De plus en plus d’entreprises disposant d’une flotte de véhicules — garages, sociétés de transport, collectivités, exploitations agricoles — font le choix d’installer leur propre station-carburant privative plutôt que de multiplier les passages en station publique. Un choix qui simplifie la gestion du plein au quotidien, mais qui s’accompagne d’obligations réglementaires souvent sous-estimées.
Un statut réglementaire à part entière
Dès lors qu’elle stocke et distribue du carburant, une station privative relève du régime des Installations Classées pour la Protection de l’Environnement (ICPE), au même titre qu’une station publique. Ce statut impose un calendrier de vérifications strict : une inspection complète de l’installation tous les cinq ans, un contrôle annuel du débit des distributeurs pour garantir la précision des volumes délivrés, un test d’étanchéité des tuyauteries tous les dix ans, et un contrôle des détecteurs de fuite tous les cinq ans. Ignorer ces échéances expose l’exploitant à un risque réglementaire, mais surtout à un risque réel de pollution ou d’accident.
Maintenance préventive et maintenance curative : deux logiques complémentaires
Dans les faits, l’entretien d’une station-carburant se répartit entre deux approches. La maintenance préventive consiste à repérer les signes d’usure avant qu’ils ne provoquent une panne : c’est elle qui limite les arrêts d’activité imprévus, souvent coûteux quand toute une flotte dépend de la disponibilité de la pompe. La maintenance curative, elle, intervient quand un dysfonctionnement s’est déjà déclaré : pompe en panne, automate de gestion défaillant, fuite détectée. Les deux sont indissociables d’une exploitation sereine.

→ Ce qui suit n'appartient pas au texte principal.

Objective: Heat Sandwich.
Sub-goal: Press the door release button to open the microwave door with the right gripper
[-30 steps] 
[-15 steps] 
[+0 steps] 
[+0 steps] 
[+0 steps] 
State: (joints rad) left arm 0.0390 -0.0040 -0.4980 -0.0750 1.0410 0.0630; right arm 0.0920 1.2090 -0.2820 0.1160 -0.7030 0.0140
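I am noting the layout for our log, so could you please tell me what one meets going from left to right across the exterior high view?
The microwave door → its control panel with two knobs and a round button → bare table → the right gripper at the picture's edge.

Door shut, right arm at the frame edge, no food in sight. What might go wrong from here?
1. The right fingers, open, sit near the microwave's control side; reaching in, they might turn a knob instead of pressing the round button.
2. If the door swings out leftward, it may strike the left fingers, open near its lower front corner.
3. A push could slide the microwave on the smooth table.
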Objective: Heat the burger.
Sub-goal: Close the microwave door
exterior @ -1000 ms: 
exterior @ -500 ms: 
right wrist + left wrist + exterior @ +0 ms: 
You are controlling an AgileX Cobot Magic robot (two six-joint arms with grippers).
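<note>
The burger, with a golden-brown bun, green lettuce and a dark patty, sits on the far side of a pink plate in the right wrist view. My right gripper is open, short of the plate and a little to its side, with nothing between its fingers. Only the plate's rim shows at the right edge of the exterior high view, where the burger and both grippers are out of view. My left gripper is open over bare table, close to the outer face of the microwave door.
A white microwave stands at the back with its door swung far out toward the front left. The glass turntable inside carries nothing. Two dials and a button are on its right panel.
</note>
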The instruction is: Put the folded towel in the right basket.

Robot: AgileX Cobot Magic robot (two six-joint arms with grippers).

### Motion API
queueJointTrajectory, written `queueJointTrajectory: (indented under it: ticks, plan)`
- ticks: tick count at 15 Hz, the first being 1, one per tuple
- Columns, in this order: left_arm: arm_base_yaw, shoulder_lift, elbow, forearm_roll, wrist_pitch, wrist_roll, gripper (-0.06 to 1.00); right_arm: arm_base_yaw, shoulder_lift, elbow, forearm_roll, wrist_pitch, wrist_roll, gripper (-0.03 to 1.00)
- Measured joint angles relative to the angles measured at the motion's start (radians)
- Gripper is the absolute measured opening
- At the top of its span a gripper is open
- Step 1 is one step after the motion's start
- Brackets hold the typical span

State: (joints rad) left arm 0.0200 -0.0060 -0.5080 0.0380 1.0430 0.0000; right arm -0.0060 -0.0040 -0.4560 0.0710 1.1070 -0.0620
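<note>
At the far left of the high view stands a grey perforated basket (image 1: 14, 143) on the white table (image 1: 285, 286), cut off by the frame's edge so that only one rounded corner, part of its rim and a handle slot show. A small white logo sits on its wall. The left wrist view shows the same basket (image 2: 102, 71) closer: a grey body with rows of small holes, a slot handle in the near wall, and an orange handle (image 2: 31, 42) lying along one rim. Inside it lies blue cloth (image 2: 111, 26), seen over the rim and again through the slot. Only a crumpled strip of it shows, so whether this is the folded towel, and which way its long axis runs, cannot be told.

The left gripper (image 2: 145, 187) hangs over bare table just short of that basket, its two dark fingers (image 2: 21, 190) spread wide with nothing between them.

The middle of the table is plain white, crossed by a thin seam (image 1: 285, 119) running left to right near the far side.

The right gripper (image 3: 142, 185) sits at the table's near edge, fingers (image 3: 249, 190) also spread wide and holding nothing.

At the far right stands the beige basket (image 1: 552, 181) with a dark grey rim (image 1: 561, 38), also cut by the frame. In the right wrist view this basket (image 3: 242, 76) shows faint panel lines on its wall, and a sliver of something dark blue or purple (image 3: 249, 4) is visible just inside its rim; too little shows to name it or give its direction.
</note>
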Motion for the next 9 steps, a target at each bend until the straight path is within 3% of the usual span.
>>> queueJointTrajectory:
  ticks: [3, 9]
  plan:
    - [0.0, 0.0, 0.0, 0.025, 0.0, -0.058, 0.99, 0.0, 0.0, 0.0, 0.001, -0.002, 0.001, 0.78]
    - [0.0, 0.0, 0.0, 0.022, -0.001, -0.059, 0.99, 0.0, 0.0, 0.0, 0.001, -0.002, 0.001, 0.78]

Des opérations techniques spécifiques
Au-delà des contrôles réglementaires, l’entretien d’une station privative peut aussi inclure des interventions plus lourdes : nettoyage et dégazage des cuves avant mise hors service, épreuve acoustique décennale des canalisations enterrées pour détecter d’éventuelles fuites, ou encore mise à jour des automates de gestion carburant. Ce sont des opérations qui demandent un savoir-faire technique précis, généralement confiées à des prestataires spécialisés plutôt qu’à une équipe de maintenance généraliste.
S’appuyer sur un prestataire spécialisé
Face à ces obligations, beaucoup d’exploitants choisissent de confier l’ensemble du suivi à une entreprise dédiée, en particulier pour la maintenance station carburant, qui demande un savoir-faire technique et réglementaire précis. Des sociétés spécialisées comme Berthet, présente depuis plus de cinquante ans dans ce secteur, accompagnent aussi bien des stations publiques que privées sur ce plan. Pour une entreprise qui découvre ces obligations, c’est souvent la solution la plus simple pour rester en conformité sans devoir internaliser une expertise très spécifique.
Ce qu’il faut retenir
Une station-carburant privative représente un vrai gain d’autonomie pour une flotte, mais elle transforme aussi son propriétaire en exploitant d’une installation classée. Anticiper l’entretien, plutôt que de le découvrir au moment d’une panne ou d’un contrôle, reste la meilleure façon d’en tirer tous les bénéfices sans mauvaise surprise.